Sei que este título soa estranho. Se for síria, não pode ser brasileira, oras! Porém, garanto que esta colocação será quase autoexplicativa ao longo do texto.

Nos últimos dias, a imagem da menininha síria que se rende a um fotógrafo por confundir a lente da câmera com uma arma, se tornou viral. A imagem não é tão recente como se imaginava, é do final de 2014 e foi publicada inicialmente em janeiro deste ano pelo jornal Türkiye, mas somente agora ganhou repercussão mundial. Milhares e milhares de pessoas compartilharam a imagem, comovidas e chocadas em imaginar as condições de vida não só desta criança, mas de outras que vivem como ela naquele país.

Em entrevista à BBC, Osman Sağırlı, fotógrafo autor desta imagem, citou que “faz mais sentido ver o que elas [pessoas] sofreram através das crianças e não dos adultos. São as crianças que refletem os sentimentos com a inocência que tem”.
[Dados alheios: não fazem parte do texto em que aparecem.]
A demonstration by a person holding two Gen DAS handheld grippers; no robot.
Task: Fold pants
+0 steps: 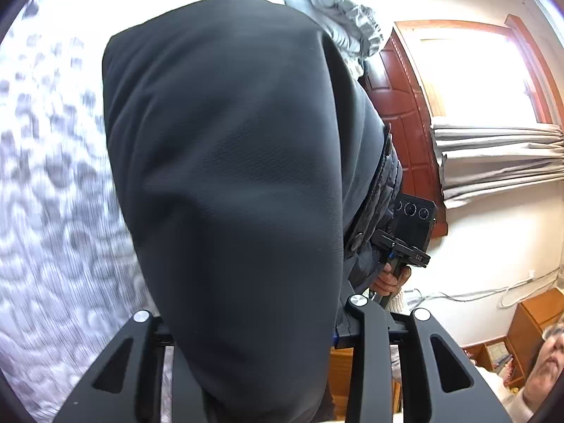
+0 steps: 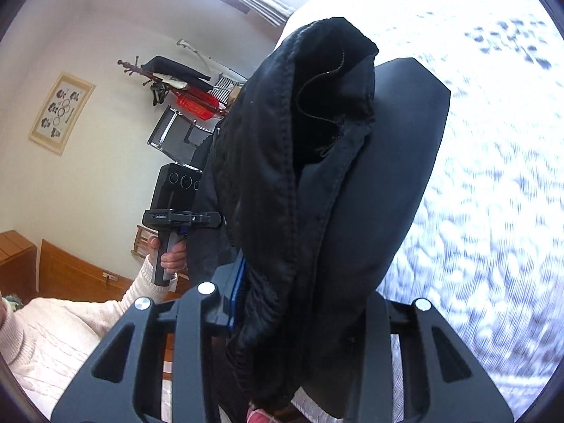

Li a mesma notícia em diferentes fontes e, de forma unânime, os comentários a respeito exprimiam os mesmos sentimentos e desejos: acolher esta menininha frágil e assustada, se colocar no lugar dela, livrá-la deste sofrimento, frustração por estarmos tão longe e não podermos fazer nada por ela. Li até mesmo um “como faz para adotá-la”? Confesso que a imagem também me comoveu bastante, também fiz a reflexão a respeito do sofrimento imensurável a que esta e outras crianças estão submetidas, juntamente com suas famílias. Comecei a pensar se eu realmente não poderia fazer nada por “essas criancinhas sírias” e voltei o pensamento para a minha realidade.

Cheguei à conclusão de que eu estou cercada por “meninas sírias” aqui na minha cidade, no meu estado, no meu país. São as crianças que vivem sem qualquer condição de uma alimentação digna, que convivem com tiros e tráfico de drogas na porta de suas casas, que aprendem pelo exemplo desde cedo a conviver com a violência e o crime, sem saúde e educação de qualidade, sem afeto, sem a atenção e o cuidado que qualquer criança merece. A que está na Síria ou a que está aqui no Brasil.

Por que será que nos tornamos menos sensíveis a este tipo de sofrimento que está bem debaixo do nosso nariz? Por que será que não nos comovemos tanto e não acreditamos que este sofrimento das nossas crianças merece a mesma repercussão que a foto da garotinha síria? Talvez por estarmos mais acostumados a ver estas cenas? Pode ser. Admito que não sei bem a resposta para esta pergunta.

Prefiro acreditar que, se a imagem de uma situação que está a tantos quilômetros de distância de nós é capaz de nos tocar tanto o coração, ainda há esperança para que nos deixemos tocar por aquilo que acontece bem ao nosso lado. E que o desejo de fazermos algo para mudar isso, também seja o mesmo.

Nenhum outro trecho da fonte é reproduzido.